*Work request*: Give the listing below again exactly, but without any of its pictures.

*Exercise data*:
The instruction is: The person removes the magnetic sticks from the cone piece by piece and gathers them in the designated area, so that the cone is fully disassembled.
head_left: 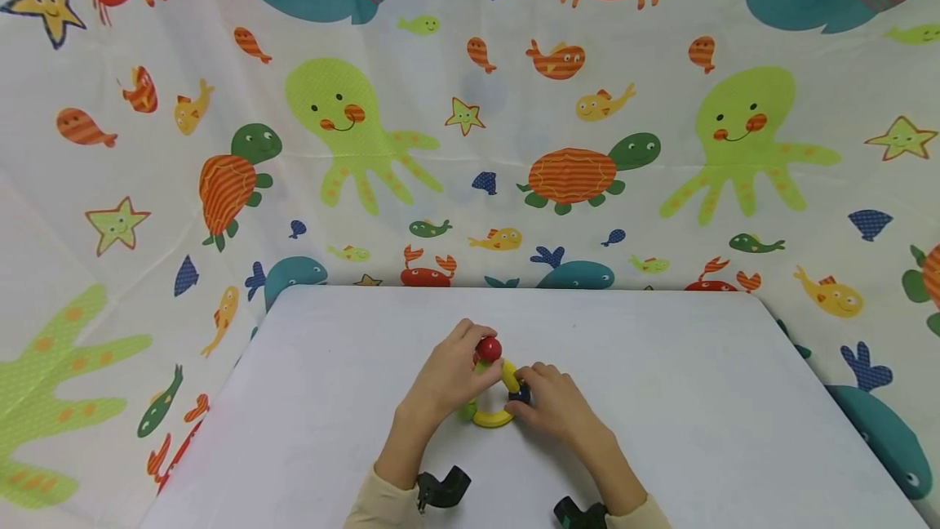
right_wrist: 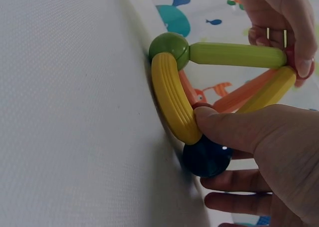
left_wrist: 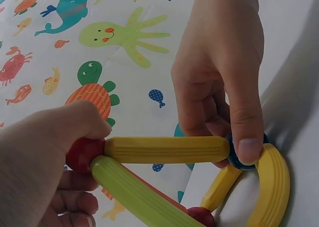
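A toy frame of ribbed rods and balls stands on the white tabletop between both hands. My left hand (head_left: 451, 370) pinches the red ball (head_left: 489, 348) at its top. My right hand (head_left: 554, 402) grips the dark blue ball (right_wrist: 207, 157), low on the right. A straight yellow rod (left_wrist: 167, 149) joins these two balls. From the red ball a light green rod (right_wrist: 238, 55) runs to a green ball (right_wrist: 169, 48). A curved yellow rod (right_wrist: 172, 97) links the green and blue balls along the table. Behind, orange rods (right_wrist: 249, 91) meet a second red ball (left_wrist: 201, 217), partly hidden.
The white tabletop (head_left: 661, 349) ends at a far edge, against a hanging cloth (head_left: 411, 121) printed with sea animals. Black wrist devices sit by the left sleeve (head_left: 385, 504) and the right sleeve (head_left: 639, 513).
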The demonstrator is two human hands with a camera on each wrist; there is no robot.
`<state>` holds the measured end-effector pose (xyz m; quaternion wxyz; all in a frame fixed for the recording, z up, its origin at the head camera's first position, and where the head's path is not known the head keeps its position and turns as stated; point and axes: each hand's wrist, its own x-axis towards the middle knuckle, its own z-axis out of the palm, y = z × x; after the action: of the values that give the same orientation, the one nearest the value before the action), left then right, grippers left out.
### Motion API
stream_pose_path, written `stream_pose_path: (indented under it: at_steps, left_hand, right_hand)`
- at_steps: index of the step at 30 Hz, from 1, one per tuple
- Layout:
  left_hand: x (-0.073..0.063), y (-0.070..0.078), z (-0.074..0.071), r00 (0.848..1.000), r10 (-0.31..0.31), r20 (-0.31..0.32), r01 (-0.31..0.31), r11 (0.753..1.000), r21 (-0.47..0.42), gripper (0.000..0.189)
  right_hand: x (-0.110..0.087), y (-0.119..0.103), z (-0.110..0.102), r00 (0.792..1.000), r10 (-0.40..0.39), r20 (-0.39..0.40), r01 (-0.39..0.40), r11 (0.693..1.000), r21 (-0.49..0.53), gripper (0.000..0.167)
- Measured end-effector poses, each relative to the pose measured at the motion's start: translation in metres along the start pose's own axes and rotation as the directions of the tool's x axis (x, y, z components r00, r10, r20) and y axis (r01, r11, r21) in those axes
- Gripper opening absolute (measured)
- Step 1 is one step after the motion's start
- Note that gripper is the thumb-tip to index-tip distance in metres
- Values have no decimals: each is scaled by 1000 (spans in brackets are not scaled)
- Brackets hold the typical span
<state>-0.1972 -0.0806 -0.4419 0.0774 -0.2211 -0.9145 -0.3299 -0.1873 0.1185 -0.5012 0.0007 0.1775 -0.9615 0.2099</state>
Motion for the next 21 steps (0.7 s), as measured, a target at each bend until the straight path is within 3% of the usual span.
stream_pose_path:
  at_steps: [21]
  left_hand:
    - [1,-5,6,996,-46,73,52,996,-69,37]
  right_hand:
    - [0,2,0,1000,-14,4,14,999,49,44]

*Solution to this problem*:
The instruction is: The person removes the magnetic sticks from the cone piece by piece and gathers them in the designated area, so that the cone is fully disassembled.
head_left: 
right_wrist: 
left_wrist: 
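A toy frame of ribbed rods and balls stands on the white tabletop between both hands. My left hand (head_left: 451, 370) pinches the red ball (head_left: 489, 348) at its top. My right hand (head_left: 554, 402) grips the dark blue ball (right_wrist: 207, 157), low on the right. A straight yellow rod (left_wrist: 167, 149) joins these two balls. From the red ball a light green rod (right_wrist: 238, 55) runs to a green ball (right_wrist: 169, 48). A curved yellow rod (right_wrist: 172, 97) links the green and blue balls along the table. Behind, orange rods (right_wrist: 249, 91) meet a second red ball (left_wrist: 201, 217), partly hidden.
The white tabletop (head_left: 661, 349) ends at a far edge, against a hanging cloth (head_left: 411, 121) printed with sea animals. Black wrist devices sit by the left sleeve (head_left: 385, 504) and the right sleeve (head_left: 639, 513).
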The demonstrator is two human hands with a camera on each wrist; there is no robot.
`<state>` holds the measured end-effector pose (xyz m; quaternion wxyz; all in a frame fixed for the recording, z up, its origin at the head camera's first position, and where the head's path is not known the head keeps its position and turns as stated; point and axes: each hand's wrist, its own x-axis towards the middle knuckle, its own z-axis out of the palm, y = z × x; after the action: of the values that give the same orientation, the one nearest the value before the action), left then right, grippers left out.
### Motion API
stream_pose_path, written `stream_pose_path: (indented under it: at_steps, left_hand, right_hand)`
- at_steps: index of the step at 30 Hz, from 1, one per tuple
- Layout:
  left_hand: x (-0.073..0.063), y (-0.070..0.078), z (-0.074..0.071), r00 (0.848..1.000), r10 (-0.31..0.31), r20 (-0.31..0.32), r01 (-0.31..0.31), r11 (0.753..1.000), r21 (-0.47..0.42), gripper (0.000..0.189)
  right_hand: x (-0.110..0.087), y (-0.119..0.103), z (-0.110..0.102), r00 (0.792..1.000), r10 (-0.40..0.39), r20 (-0.39..0.40), r01 (-0.39..0.40), r11 (0.693..1.000), r21 (-0.49..0.53), gripper (0.000..0.167)
- Measured end-effector poses, each relative to the pose measured at the motion's start: translation in metres along the start pose's own axes and rotation as the directions of the tool's x axis (x, y, z components r00, r10, r20) and y axis (r01, r11, r21) in those axes
- Gripper opening absolute (measured)
- Step 1 is one step after the motion's start
- Note that gripper is the thumb-tip to index-tip distance in metres
- Values have no decimals: each is scaled by 1000 (spans in brackets are not scaled)
- Brackets hold the typical span
<state>-0.1972 -0.0806 -0.4419 0.0774 -0.2211 -0.9145 -0.3299 -0.1873 0.1185 -0.5012 0.0007 0.1775 -0.9615 0.2099</state>
Motion for the next 21 steps (0.7 s), as measured, a target at each bend until the straight path is within 3% of the usual span.
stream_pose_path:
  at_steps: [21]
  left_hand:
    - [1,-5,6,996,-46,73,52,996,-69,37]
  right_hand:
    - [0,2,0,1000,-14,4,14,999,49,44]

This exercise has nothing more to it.